Hosting a major sporting event is a gamble. It comes with a lot of prestige, but prestige costs money, and since 2008 spending money on extravagant tournaments has been both a strain for nations and not always popular with the locals.
The problem is showing with minor sporting events. The Commonwealth Games is in dire straits: 2022 was meant to be hosted by Durban in South Africa, but they would eventually pull out citing costs and force Birmingham to take over at the Eleventh Hour. History has repeated itself with Victoria 2026, leaving the future of the entire event in doubt.
As the two biggest sports events in the world, the World Cup and the Olympics have largely been insulated from this problem, but the lingering threat is clearly illustrated in the increasing lack of bidders. The 2012 Olympics had a final shortlist of five cities; the 2020 Olympics a shortlist of three, and the 2024 and 2028 Olympics a shortlist of one.
For the FIFA World Cup, not only are bidding lists getting shorter but they’re getting more convoluted. The 2026 World Cup had two bidders; 2030 had four which dropped to two, none of which were single-host.
2034 had one sole confirmed bidder in Saudi Arabia, and of the proposed alternatives there were no single-hosts, with one proposal having as many as ten hosts.
All of this says the World Cup is setting itself up for a problem. FIFA are demanding too much of hosts: too many teams to host, too many fans to accommodate and move around and police, and too high a standard of venue. Look back at World Cups like 1982, 1986 and 1990 – would stadia as bare-bones as Oviedo, Neza and Cagliari be considered acceptable today?
By contrast, for 2030 Spain – a country with no shortage of football stadia – will expand six stadia and renovate ten others to meet FIFA’s requirements. Only four are ‘ready to go’. And this is before we get to Portugal and Morocco’s plans.
The only remaining customers for the World Cup are the super-rich for whom prestige matters more than anything, or a patchwork of others unwilling to shoulder the cost themselves. Even the upcoming UK-Ireland Euro 2028 began as an expression of interest by the English FA alone. A country with no shortage of football stadia and infrastructure quickly began involving the neighbours as they realised just what it would cost to put it on themselves.

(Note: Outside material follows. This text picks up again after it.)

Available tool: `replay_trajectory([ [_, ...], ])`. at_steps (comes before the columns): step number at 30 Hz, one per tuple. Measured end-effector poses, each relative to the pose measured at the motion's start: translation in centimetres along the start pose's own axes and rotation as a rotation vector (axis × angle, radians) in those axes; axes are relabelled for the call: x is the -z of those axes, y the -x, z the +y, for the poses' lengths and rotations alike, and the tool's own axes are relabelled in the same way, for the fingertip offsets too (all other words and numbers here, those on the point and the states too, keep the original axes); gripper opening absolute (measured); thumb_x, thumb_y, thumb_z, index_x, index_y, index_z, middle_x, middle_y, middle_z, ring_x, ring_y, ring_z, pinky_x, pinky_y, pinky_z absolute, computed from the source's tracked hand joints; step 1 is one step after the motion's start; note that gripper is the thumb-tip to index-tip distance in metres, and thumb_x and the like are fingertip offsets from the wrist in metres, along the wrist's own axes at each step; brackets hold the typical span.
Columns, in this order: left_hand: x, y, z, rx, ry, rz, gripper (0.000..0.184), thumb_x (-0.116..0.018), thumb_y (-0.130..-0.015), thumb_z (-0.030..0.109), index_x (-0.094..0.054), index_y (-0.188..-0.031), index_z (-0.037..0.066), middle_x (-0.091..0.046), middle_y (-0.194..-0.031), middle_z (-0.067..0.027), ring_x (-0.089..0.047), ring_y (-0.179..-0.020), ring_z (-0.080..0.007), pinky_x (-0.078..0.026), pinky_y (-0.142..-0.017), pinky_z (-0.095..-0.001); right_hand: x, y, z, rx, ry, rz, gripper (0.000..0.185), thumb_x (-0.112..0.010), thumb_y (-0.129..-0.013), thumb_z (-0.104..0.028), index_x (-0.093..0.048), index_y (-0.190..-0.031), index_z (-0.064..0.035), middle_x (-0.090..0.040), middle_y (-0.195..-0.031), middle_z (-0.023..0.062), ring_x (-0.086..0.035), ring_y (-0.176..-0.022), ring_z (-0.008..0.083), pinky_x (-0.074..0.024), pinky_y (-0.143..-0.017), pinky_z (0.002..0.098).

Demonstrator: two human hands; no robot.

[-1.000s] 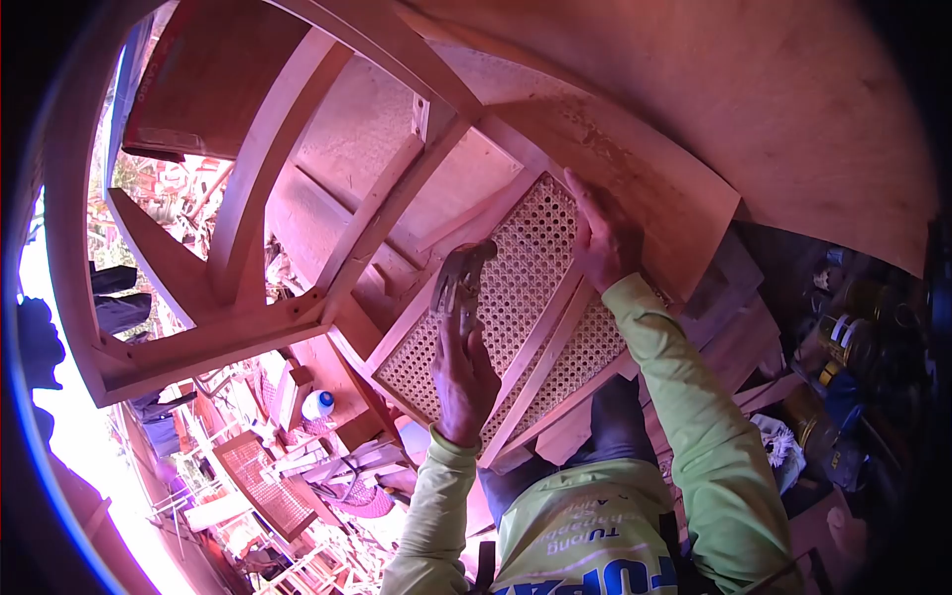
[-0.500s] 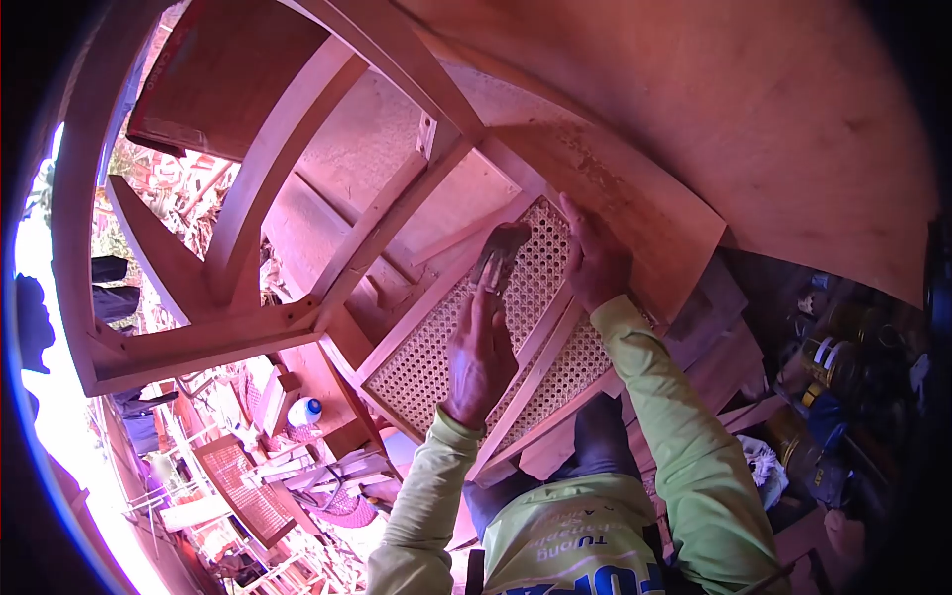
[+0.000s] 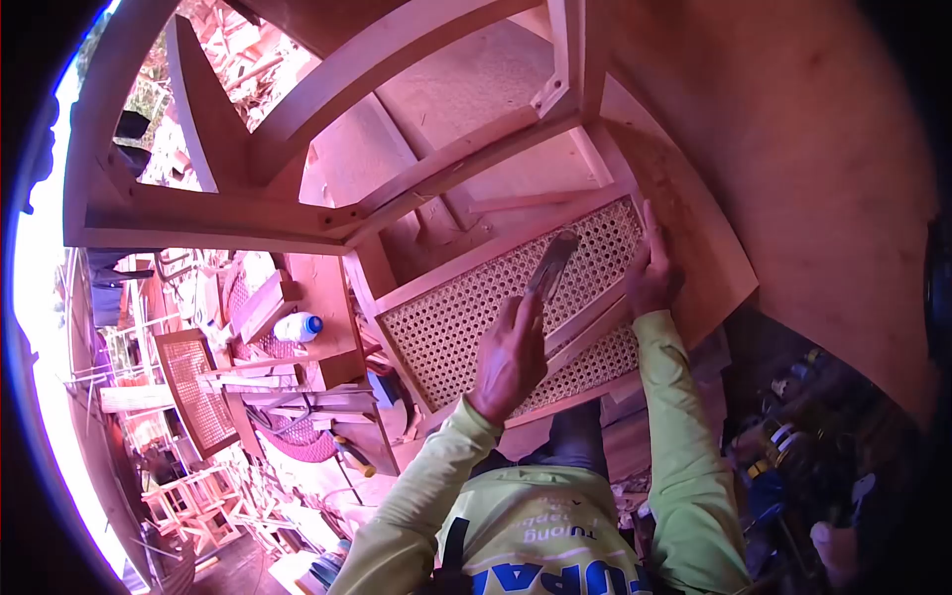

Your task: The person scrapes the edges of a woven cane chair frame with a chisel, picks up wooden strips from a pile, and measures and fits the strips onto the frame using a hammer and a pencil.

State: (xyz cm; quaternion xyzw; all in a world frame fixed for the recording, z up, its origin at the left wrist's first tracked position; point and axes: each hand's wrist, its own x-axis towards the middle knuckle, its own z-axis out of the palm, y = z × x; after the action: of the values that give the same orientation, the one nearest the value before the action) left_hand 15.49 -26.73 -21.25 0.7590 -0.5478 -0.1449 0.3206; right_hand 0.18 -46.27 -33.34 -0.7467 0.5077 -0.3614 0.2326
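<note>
My left hand is closed around a slim grey tool with a rounded end; its exact kind is unclear. The tool's tip is over the woven cane panel, which is set in a wooden frame. At the right side of this frame is my right hand, its index finger stretched along the edge and its other fingers curled around the wood. A wooden bar crosses the panel between my hands.
A larger curved wooden frame stands beyond the panel. Curved plywood rises at the right. On the left are a white bottle with a blue cap, wood offcuts and another cane panel. Cluttered tools lie at lower right.
The view has shifted, so the large frame sits higher. My left hand and the tool have tilted to the right over the cane. My right hand stays at the frame's right edge.
</note>
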Motion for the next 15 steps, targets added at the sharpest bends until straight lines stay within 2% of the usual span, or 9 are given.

Sports tournaments in general are struggling to move with modern times, though football is by far the worst offender in this category. The Olympics at least begrudgingly acknowledges its precarious situation, re-treading old ground and old venues for the sake of keeping costs down. Football however continues to demand more, more, more. More teams, more venues, more hosts. More money, and to hell with everything else.
This era can best be summed up with ‘bid first, ask questions later’. What venues will Saudi use in 2034? How will teams be allocated between Europe and South America in 2030? How many of the five host nations of 2028 qualify automatically, and was it a good idea to make the Northern Irish stadium the most politically contentious venue in tournament history? Who cares! So long as the contract is signed, everything else can be worked out later.

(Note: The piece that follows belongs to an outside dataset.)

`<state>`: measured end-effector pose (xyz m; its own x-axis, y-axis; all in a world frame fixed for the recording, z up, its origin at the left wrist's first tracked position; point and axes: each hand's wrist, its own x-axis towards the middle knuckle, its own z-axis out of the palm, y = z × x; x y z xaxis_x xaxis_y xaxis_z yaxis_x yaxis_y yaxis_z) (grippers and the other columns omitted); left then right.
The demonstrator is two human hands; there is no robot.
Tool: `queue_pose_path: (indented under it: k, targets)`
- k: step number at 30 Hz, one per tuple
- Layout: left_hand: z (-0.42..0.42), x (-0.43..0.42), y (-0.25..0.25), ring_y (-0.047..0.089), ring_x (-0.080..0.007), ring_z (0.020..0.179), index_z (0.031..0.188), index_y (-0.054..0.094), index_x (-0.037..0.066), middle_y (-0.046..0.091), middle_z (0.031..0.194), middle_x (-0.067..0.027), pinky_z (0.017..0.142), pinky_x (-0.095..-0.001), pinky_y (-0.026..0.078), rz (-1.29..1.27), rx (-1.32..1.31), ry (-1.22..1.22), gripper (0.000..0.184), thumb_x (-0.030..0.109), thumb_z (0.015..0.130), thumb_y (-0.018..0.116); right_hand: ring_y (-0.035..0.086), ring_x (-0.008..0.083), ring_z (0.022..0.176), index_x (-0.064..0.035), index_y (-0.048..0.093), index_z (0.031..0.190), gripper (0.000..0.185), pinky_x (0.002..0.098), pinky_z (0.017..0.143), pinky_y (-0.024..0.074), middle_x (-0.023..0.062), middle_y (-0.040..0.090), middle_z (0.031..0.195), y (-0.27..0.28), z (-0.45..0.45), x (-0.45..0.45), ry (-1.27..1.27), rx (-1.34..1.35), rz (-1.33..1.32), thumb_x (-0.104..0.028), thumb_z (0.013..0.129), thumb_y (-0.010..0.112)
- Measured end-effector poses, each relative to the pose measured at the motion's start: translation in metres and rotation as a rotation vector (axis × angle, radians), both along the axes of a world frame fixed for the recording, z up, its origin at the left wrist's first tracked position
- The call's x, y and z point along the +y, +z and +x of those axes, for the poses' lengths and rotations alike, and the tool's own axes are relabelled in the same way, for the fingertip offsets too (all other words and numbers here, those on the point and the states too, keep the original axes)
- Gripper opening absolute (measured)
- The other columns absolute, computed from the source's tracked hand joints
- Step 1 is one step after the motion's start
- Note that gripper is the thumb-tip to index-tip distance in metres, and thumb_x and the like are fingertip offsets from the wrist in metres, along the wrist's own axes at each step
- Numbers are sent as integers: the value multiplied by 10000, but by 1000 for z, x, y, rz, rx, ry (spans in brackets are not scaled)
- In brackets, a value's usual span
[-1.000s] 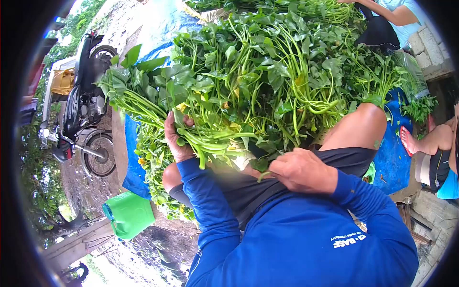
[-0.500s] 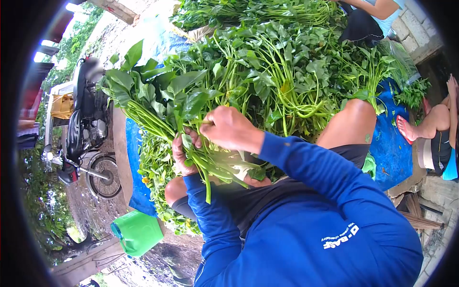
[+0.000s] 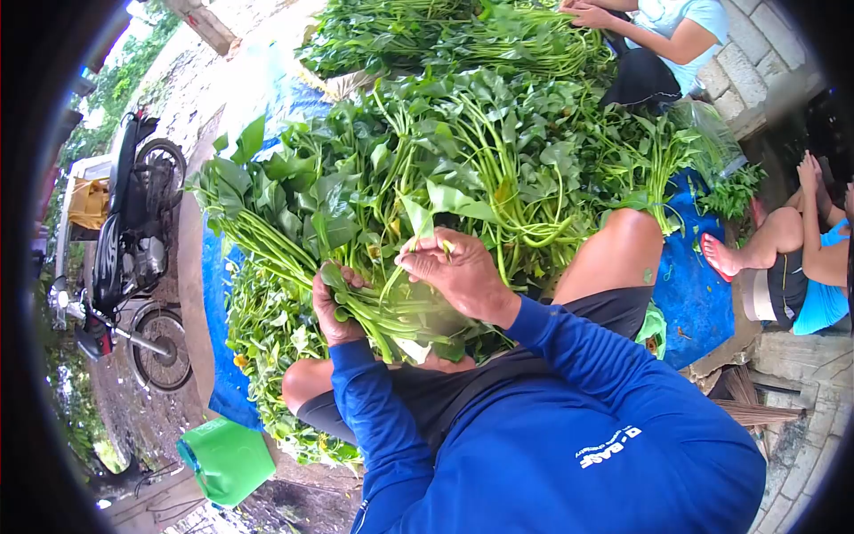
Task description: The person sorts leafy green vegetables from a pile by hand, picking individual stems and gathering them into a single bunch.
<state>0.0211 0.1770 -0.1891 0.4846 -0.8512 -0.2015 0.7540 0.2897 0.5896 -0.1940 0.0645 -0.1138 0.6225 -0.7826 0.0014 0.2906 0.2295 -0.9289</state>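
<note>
My left hand (image 3: 336, 304) is closed round a bunch of leafy green stems (image 3: 267, 238). The leaves point to the upper left and the cut ends hang over my lap. To its right, my right hand (image 3: 463, 274) pinches a single leafy stem (image 3: 445, 208), its pale green leaf standing above the fingers. A small gap separates the two hands. Beyond them spreads a big heap of the same greens (image 3: 534, 151), and looser leaves (image 3: 267, 356) lie beside my left knee.
A blue tarp (image 3: 698, 294) lies under the heap. A green plastic container (image 3: 229, 463) stands at lower left, near a parked motorbike (image 3: 133, 240). One person (image 3: 672, 44) sits at the top right with hands at the greens; another person (image 3: 814, 258) sits at the right edge.
My right hand has moved right, away from the bunch, and a leafy stem now shows in its fingers. The whole view has shifted slightly. My left hand keeps its hold.
</note>
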Motion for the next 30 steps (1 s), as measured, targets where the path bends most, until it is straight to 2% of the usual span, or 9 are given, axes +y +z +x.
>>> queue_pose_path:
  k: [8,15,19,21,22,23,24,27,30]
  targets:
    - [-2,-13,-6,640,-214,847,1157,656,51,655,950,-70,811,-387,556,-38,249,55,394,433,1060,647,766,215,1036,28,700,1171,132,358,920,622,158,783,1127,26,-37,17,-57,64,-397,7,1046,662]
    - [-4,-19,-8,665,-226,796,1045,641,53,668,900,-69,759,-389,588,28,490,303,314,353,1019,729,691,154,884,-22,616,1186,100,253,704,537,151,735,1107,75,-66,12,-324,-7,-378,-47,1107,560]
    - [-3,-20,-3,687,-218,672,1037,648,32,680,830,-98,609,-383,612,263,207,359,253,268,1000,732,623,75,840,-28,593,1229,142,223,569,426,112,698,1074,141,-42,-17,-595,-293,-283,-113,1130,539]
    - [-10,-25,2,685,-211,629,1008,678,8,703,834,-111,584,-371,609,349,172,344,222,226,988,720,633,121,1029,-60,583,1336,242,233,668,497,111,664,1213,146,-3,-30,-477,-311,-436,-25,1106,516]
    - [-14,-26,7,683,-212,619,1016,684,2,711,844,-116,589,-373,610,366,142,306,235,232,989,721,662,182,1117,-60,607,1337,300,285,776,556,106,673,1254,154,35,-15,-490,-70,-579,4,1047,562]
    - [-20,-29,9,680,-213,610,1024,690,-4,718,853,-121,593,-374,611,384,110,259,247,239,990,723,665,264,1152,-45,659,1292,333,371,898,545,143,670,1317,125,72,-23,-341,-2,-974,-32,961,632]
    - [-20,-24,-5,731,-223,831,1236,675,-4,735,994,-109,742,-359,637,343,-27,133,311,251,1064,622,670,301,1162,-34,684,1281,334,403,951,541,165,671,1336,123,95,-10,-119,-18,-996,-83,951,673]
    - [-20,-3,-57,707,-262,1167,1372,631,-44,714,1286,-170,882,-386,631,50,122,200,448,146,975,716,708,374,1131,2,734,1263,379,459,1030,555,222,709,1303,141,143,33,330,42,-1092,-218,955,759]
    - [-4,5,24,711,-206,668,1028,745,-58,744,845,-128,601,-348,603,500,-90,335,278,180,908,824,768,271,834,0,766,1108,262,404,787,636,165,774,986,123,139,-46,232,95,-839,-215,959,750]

As stated before, the FIFA World Cup is still somewhat insulated from this problem coming home to roost. It is just too lucrative and too prestigious to turn down, even if accepting it means contorting yourself in odd ways to meet its ludicrous demands. Whether this scenario will persist into the future however remains to be seen.

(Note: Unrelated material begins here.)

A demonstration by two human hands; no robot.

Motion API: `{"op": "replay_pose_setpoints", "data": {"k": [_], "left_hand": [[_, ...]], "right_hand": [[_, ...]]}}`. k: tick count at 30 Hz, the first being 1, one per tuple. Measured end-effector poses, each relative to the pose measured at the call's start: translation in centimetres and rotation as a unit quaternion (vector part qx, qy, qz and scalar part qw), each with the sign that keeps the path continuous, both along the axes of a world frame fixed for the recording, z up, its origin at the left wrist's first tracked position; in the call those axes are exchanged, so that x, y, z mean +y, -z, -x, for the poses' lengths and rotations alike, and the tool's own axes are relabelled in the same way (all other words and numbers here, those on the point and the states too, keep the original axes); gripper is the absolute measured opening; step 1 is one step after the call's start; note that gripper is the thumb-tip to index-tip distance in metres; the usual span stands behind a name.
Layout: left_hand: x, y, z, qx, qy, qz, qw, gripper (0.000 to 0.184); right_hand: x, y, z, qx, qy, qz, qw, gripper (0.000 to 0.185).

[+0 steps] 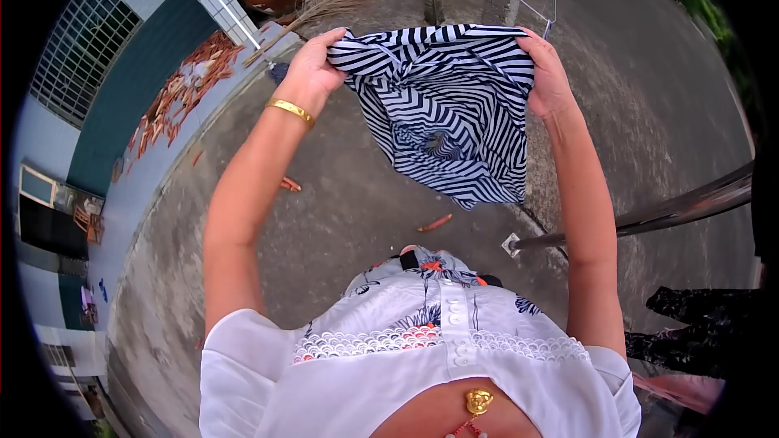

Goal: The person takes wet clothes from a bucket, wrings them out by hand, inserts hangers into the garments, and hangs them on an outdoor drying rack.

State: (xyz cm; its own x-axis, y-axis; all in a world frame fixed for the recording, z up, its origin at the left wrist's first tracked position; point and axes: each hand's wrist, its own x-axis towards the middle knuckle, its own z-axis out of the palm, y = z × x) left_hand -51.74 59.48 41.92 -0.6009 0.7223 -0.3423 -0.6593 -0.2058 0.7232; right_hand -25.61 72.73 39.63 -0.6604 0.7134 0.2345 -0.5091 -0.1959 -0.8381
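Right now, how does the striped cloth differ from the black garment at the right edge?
The striped cloth has bold dark and pale stripes; the black garment is mostly black with small pale marks.
The striped cloth is stretched along its top edge between the left hand and right hand; the black garment is in neither hand.
Both are patterned fabric.
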Motion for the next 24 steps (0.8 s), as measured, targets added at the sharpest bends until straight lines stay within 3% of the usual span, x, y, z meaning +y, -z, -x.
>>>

I could be completely wrong, of course: this isn’t the first World Cup expansion, and expanding to 32 teams in 2002 would have been contentious too. The 48-team tournament in 2026 may be a roaring success, so much so that future bidders happily accept the cost for the individual prestige of hosting alone. Expansion may come to be looked back upon as a no-brainer, but until then FIFA’s crown jewel tournament looks to be treading dangerous ground of confusion and uncertainty that runs the risk of falling back down to earth with a bang.